The house, left by its owners, is in that low, or rather boggy situation, suitable to the fashion of those times. I can discover no traces of a moat, though there is every conveniency for one: We are doubly hurt by seeing a house in a miserable hole, when joining an elegible spot.


BLAKELEY.

Five miles north-west of Birmingham, is Blakely-hall, the manor house of Oldbury. If we see a venerable edifice without a moat, we cannot from thence conclude, it was never the residence of a gentleman, but wherever we find one, we may conclude it was.

Anciently, this manor, with those of Smethwick and Harborn, belonged to the family of Cornwallis, whose habitation was Blakeley-hall: the present building seems about 300 years old.
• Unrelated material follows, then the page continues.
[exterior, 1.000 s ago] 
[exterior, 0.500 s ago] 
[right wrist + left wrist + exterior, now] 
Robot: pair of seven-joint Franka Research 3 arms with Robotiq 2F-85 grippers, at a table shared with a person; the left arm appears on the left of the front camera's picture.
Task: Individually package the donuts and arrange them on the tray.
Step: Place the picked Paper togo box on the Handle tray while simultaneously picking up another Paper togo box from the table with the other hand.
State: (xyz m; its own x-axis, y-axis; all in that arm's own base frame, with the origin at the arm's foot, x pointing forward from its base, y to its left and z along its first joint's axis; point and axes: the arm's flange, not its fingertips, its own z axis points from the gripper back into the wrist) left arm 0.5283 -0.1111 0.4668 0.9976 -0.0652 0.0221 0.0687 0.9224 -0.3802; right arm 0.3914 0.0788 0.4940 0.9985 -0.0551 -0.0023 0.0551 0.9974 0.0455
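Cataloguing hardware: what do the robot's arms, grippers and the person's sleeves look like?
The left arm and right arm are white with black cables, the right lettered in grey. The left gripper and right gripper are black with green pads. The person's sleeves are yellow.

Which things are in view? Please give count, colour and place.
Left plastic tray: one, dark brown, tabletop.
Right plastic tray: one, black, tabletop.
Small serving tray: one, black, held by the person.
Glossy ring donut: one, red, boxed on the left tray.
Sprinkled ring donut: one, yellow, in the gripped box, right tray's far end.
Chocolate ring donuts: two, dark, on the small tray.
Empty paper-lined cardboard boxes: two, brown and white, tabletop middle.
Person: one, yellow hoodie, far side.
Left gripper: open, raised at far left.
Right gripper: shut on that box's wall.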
The extinction of the male line, threw the property into the hands of two coheirs; one of whom married into the family of Grimshaw, the other into that of Wright, who jointly held it. The family of Grimshaw failing, Wright became then, and is now, possessed of the whole.

I am unacquainted with the principal characters who acted the farce of life on this island, but it has long been in the tenancy of a poor farmer, who, the proprietor allured me, was best able to stock the place with children. In 1769, the Birmingham canal passing over the premises, robbed the trench of its water. Whether it endangers the safety is a doubt, for poverty is the best security against violence.


WEOLEY

Four miles west of Birmingham, in the parish of Northfield, are the small, but extensive ruins of Weoley-castle, whose appendages command a track of seventeen acres, situate in a park of eighteen hundred.